I started telling Keely and Amy a story when they both said they’d already heard it before (at least 548 times in Keely’s case!). Thus, we decided to come up with a code word that meant this was a repeated story. I wanted it to be more of a phrase – something along the lines of “Keely is the most excellent daughter and person in general in the world, and also an amazing role model, especially for me – but Keely, modest and brilliant as she is, suggested just using an easily remembered word instead.
I suggested the word “referdum.” I don’t know why I suggested that word but it had a nice flow to it. So we all agreed on the word and I ordered another mojito and the day got more and more excellent. As I launched into yet another repetive story, Amy called out “reprisal!”

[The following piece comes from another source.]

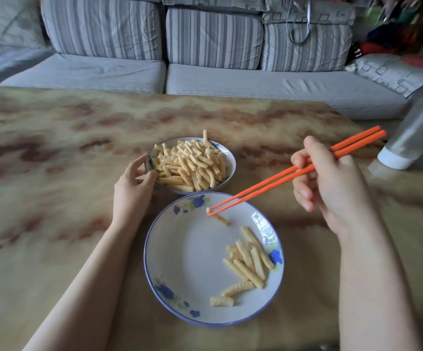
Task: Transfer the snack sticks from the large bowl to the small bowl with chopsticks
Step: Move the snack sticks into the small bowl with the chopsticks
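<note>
A table (53, 148) with a glossy top marbled in tan and reddish brown carries three things. The large bowl (187, 254), white with a blue rim and blue flowers, sits close to the near edge, about midway along it. The small bowl (231, 165) stands just behind it, toward the centre. A clear bottle (413, 135) with a white end stands at the right edge.
</note>
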Tool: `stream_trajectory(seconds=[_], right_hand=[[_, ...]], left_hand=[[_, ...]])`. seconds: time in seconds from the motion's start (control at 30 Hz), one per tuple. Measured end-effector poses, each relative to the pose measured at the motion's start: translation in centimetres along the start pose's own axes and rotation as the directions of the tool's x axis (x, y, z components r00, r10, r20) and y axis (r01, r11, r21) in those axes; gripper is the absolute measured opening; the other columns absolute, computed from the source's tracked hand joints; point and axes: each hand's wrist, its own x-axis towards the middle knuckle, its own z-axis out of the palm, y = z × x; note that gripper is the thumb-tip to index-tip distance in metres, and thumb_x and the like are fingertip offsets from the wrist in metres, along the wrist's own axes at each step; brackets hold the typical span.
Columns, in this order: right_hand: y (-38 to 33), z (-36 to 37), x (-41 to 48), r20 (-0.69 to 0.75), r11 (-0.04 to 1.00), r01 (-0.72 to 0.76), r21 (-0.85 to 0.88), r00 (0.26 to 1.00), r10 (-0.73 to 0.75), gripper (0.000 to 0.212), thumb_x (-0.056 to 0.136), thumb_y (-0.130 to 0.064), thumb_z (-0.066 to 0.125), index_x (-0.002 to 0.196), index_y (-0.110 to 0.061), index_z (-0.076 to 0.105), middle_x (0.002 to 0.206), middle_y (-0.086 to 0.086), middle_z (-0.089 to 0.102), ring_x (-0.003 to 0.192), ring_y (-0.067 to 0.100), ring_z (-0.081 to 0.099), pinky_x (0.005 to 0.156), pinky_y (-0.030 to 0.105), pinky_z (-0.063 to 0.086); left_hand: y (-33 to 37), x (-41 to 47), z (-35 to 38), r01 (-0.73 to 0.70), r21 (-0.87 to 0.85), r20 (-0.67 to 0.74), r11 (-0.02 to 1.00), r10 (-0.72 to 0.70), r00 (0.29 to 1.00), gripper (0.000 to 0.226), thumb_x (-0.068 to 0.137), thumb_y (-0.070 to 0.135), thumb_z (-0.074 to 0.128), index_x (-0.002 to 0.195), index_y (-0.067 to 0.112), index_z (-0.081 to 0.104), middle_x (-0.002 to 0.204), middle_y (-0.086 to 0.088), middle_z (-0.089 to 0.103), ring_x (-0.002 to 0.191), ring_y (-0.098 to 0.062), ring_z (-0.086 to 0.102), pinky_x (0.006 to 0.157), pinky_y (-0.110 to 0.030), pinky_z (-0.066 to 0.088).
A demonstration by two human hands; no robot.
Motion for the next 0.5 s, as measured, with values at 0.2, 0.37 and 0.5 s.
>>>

Reprisal??? I pointed out that the word was “referendum” and we all totally lost it, especially me because although I was supposed to share my second drink, I forgot and drank than both by myself. If you don’t believe me just read the previous post about lip gloss.
Of course, the more I drink, the more I repeat myself and before I knew it I had “reprisals” and “refusals” and “reprieve” and “repetitive” (which, by the way, was probably the best idea) being thrown at me left and right.
By the time we finished our lunch, I no longer cared whether I had seen stars or not because I had practically laughed myself to death.
So there you are! My day at The Ivy. Not much of a post I know but I’m on my iPad here and it sucks to write posts on an iPad.